• WHAT YOU HAVE TO DO:
Below are the data; count the lines with the string "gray" in them and give that number only.

───── MATERIAL FOR THE TASK ─────

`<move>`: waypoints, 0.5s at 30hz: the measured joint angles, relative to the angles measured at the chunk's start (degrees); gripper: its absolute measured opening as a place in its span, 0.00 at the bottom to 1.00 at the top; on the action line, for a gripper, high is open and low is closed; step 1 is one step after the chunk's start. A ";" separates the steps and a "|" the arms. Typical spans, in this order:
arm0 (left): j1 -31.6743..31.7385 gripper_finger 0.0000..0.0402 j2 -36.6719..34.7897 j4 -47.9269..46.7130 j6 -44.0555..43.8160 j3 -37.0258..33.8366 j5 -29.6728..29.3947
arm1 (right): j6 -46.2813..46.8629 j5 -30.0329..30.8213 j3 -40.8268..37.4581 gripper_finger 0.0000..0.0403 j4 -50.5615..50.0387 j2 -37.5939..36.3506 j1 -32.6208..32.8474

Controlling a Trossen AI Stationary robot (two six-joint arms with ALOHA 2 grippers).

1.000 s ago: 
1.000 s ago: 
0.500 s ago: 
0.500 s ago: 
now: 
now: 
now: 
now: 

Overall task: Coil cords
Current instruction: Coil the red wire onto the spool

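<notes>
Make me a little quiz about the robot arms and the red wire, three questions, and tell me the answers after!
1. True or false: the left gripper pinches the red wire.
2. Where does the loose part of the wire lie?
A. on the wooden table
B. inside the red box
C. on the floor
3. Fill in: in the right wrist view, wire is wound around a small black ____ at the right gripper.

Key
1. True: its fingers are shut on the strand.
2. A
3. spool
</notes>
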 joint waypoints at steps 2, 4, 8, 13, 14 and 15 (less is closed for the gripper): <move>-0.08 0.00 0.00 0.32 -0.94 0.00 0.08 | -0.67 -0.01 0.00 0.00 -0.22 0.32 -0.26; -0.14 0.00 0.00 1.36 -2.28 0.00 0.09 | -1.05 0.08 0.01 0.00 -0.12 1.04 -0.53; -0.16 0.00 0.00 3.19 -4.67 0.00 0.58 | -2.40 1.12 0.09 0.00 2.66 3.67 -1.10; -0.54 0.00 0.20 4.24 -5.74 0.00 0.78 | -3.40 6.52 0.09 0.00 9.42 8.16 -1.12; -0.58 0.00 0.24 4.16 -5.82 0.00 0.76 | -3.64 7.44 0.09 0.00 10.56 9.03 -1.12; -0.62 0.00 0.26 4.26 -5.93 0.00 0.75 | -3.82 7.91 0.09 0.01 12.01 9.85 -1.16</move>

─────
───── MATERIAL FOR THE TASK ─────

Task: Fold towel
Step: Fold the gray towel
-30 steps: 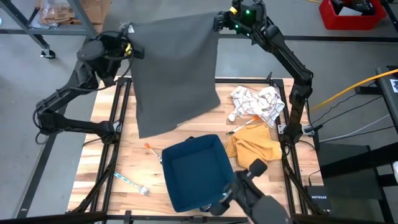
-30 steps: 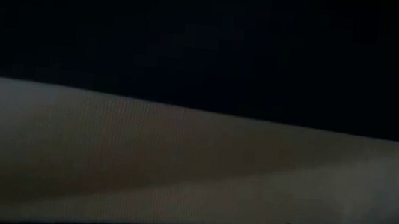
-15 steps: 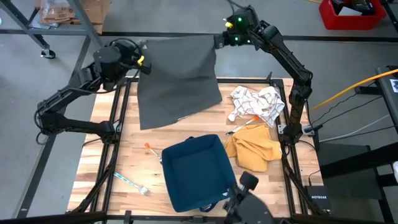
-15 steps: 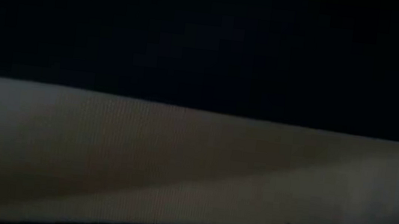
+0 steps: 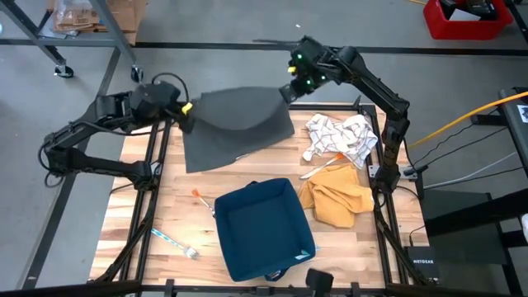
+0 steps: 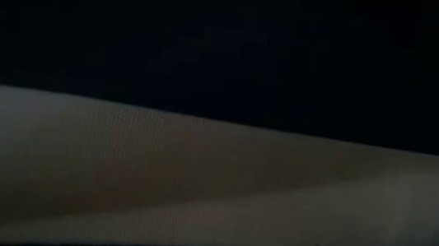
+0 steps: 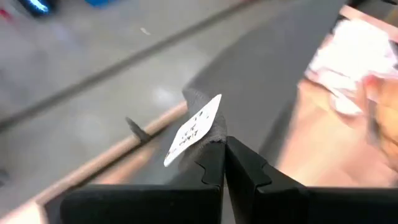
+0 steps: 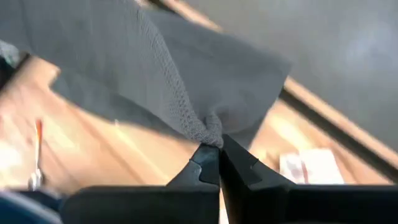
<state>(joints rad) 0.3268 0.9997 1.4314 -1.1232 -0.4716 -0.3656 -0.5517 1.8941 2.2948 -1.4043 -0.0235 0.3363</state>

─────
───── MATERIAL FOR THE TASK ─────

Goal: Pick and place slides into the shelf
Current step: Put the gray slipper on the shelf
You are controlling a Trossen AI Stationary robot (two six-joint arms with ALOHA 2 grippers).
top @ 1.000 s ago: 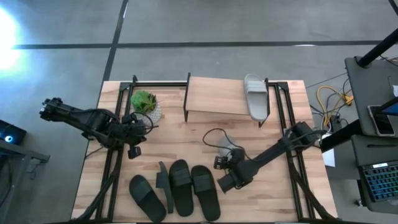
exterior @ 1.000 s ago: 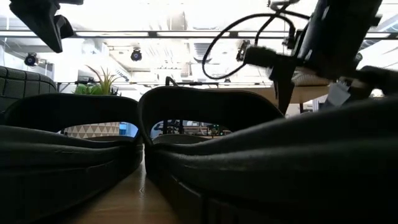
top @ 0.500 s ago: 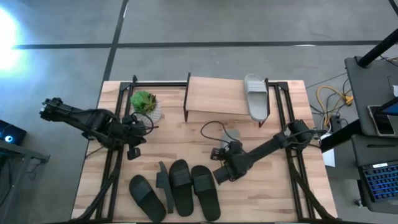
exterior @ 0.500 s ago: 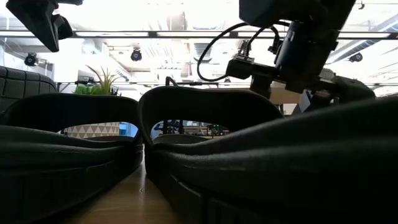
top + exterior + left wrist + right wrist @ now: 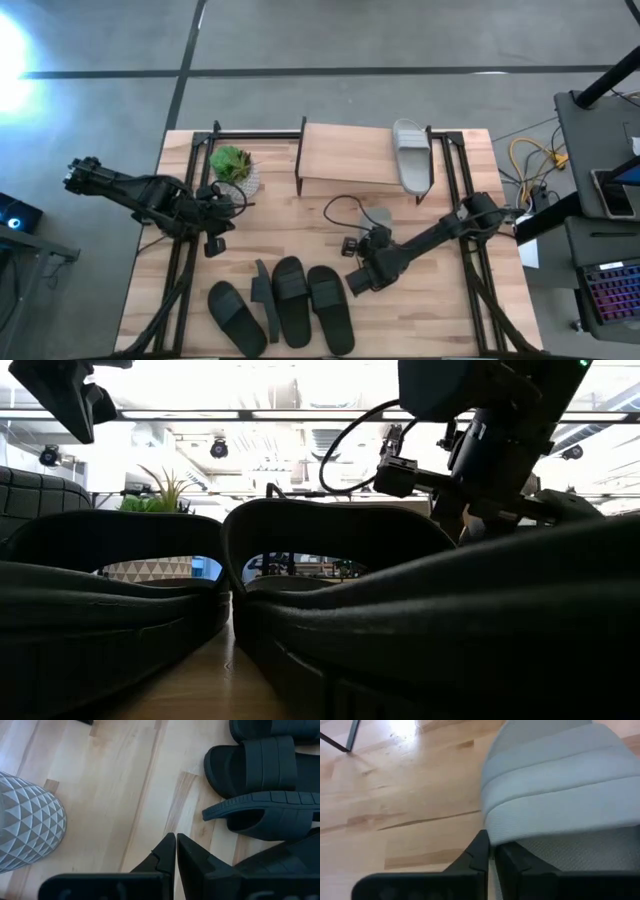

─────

• TASK SOLUTION:
2